▶ [Brief] Go through the entries below and report how many lines contain the string "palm". Nothing but the number is wanted.
■ ■ ■ ■ ■
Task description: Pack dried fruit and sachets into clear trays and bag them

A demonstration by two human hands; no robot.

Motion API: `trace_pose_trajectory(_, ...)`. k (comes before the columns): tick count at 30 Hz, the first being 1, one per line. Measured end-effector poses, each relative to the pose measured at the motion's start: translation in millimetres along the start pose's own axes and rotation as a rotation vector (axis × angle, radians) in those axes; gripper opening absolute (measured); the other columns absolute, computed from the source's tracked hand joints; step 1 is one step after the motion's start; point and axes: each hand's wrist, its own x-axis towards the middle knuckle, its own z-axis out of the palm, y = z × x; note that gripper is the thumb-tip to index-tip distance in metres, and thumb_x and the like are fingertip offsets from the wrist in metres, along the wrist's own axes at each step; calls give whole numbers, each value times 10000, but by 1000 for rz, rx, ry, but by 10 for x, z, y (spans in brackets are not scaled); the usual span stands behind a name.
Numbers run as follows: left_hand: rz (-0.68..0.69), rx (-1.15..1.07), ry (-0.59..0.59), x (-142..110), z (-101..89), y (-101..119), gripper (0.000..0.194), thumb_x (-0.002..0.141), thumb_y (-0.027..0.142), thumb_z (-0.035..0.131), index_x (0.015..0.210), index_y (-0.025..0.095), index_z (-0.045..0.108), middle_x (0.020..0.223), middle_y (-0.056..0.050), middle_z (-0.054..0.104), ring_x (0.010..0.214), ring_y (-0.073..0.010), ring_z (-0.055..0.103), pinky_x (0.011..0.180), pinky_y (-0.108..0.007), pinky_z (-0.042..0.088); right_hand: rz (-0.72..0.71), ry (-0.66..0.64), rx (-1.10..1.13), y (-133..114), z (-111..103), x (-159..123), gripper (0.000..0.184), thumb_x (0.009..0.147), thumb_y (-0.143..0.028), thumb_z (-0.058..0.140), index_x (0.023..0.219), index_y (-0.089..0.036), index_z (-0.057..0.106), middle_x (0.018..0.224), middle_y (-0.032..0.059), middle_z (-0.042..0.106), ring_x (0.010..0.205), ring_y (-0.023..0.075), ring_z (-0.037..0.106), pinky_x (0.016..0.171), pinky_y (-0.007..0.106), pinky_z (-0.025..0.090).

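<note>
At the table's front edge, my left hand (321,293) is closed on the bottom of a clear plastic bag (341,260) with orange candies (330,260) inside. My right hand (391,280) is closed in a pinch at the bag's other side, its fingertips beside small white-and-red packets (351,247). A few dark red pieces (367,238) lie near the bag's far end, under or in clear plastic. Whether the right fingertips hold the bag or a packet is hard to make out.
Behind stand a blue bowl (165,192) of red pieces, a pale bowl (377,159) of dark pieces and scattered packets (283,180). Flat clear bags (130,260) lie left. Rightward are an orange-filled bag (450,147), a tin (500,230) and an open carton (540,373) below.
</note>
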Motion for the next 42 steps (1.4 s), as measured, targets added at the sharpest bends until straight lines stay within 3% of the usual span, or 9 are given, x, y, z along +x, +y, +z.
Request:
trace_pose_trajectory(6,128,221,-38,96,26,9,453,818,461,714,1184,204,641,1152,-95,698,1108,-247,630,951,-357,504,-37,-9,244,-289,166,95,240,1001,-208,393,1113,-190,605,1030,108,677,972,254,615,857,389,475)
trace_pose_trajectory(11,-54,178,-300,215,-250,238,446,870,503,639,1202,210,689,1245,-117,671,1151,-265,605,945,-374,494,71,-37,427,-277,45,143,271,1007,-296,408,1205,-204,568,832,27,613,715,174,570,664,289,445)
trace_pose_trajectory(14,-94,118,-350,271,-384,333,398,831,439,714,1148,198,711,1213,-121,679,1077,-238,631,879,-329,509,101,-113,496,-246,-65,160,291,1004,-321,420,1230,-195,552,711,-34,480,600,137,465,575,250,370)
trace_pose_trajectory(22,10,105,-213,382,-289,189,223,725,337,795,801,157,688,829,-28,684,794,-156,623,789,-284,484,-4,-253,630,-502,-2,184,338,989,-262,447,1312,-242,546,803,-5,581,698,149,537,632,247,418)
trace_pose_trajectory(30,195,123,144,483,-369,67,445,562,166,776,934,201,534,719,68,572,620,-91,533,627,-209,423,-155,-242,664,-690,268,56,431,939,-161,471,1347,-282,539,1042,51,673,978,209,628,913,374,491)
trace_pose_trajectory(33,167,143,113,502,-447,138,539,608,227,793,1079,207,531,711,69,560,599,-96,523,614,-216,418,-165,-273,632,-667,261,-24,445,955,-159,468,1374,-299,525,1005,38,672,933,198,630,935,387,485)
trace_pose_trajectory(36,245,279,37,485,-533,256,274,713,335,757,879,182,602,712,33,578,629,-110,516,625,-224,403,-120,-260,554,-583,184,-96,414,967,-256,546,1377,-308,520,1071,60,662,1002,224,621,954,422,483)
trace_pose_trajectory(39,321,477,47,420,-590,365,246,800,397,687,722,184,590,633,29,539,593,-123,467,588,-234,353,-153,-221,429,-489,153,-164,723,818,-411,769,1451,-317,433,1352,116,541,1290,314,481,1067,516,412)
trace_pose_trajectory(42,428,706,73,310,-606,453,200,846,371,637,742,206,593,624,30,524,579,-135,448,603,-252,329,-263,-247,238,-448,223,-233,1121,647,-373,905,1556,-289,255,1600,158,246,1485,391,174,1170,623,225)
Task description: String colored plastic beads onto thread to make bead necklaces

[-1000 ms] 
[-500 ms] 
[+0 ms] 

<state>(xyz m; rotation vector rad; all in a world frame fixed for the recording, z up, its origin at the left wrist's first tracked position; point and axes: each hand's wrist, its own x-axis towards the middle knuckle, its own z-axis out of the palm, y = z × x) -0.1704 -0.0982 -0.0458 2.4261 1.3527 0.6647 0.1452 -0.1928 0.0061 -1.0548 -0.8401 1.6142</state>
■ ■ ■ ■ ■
▶ [Solution to this task] 2